WME Environmental Management News reports that the Green Cooling Association has urged the newly appointed Environment Minister Tony Burke to make the reduction of Australia’s refrigerant emissions an urgent priority.
“New Environment Minister Tony Burke needs to make the reduction of Australia’s refrigerant emissions an urgent priority. All it’s going to take is a small change in the regulations, the introduction of a more effective pricing mechanism and to get the manufacturers to the table to introduce an extended producer responsibility framework along the lines of what has been developed for TVs and PCs. Unfortunately white goods were left out of E-waste disposal, but this now needs to become a priority,” told Green Cooling Association Executive Director Brent Hoare WME Environmental Management News (EMN).

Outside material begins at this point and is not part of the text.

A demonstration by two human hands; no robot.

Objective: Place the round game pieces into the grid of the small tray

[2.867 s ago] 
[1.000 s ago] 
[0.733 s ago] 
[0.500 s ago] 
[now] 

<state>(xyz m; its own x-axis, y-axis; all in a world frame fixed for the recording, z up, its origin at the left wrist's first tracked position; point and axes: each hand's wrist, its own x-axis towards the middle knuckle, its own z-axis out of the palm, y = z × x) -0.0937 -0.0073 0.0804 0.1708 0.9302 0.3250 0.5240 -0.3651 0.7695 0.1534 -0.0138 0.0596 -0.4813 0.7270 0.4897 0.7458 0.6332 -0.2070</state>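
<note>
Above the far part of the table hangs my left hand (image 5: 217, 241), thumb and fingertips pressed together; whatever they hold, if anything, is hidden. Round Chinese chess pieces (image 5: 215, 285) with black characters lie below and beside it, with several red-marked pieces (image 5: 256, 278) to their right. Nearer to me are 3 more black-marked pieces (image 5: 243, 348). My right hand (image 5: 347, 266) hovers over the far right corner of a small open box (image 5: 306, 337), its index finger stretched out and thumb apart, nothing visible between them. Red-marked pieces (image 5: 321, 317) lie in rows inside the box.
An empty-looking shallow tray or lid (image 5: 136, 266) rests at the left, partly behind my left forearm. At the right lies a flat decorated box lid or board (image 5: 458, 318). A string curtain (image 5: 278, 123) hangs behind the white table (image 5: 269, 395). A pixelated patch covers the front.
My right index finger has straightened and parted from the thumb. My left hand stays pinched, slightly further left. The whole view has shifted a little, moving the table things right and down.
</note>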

“Minister Burke needs to publicly support the proposed amendment of the Montreal Protocol to include HFCs, and to provide international environmental leadership by ensuring that Australia works to build support to ensure this amendment is passed at the next Meeting of the Parties in Kampala, Uganda on 8-12 November 2010.”
Seven recommended policy measures
In August 2010 already, the Green Cooling Association urged the Federal Government to adopt seven policy measures, including:
A phase out of HFC refrigerants over a 10-year period that would reduce emissions equal to about 110 million tonnes of CO2
Recognition of natural refrigerants: Ensure energy efficiency strategies for non-domestic refrigeration sectors are based on the recognition that natural refrigerants can be applied with significantly reduced power consumption demand in most applications
Support the refrigeration sector to apply natural refrigerants: Support further development of a refrigeration sector able to lead the world in the application of natural refrigerants including air, ammonia, CO2, hydrocarbons and water
Support amendment proposals at the Montreal Protocol negotiations to include consumption and production controls on HFCs
Actively enforce existing legislation requiring the recovery and destruction of refrigerant gases contained in the bank of existing equipment, and to finalise and implement the review of measures necessary to significantly improve refrigerant recovery and destruction rates in Australia
Adequately fund the mechanisms and processes required to achieve this
Assist other countries in the region to achieve similar improvements in environmentally responsible management of the existing “banks” of refrigerant in order to achieve climate and ozone protection outcomes
About the Green Cooling Association
In early 2009, and following the collapse of the Green Cooling Council, the Green Cooling Association was formed to promote the interests of the natural refrigerants industry in Australia. With a special focus on improving energy efficiency as part of delivering climate friendly HVAC&R solutions, the Green Cooling Association brings together around 60 individuals with an interest in hydrocarbons, ammonia, and carbon dioxide used as refrigerants.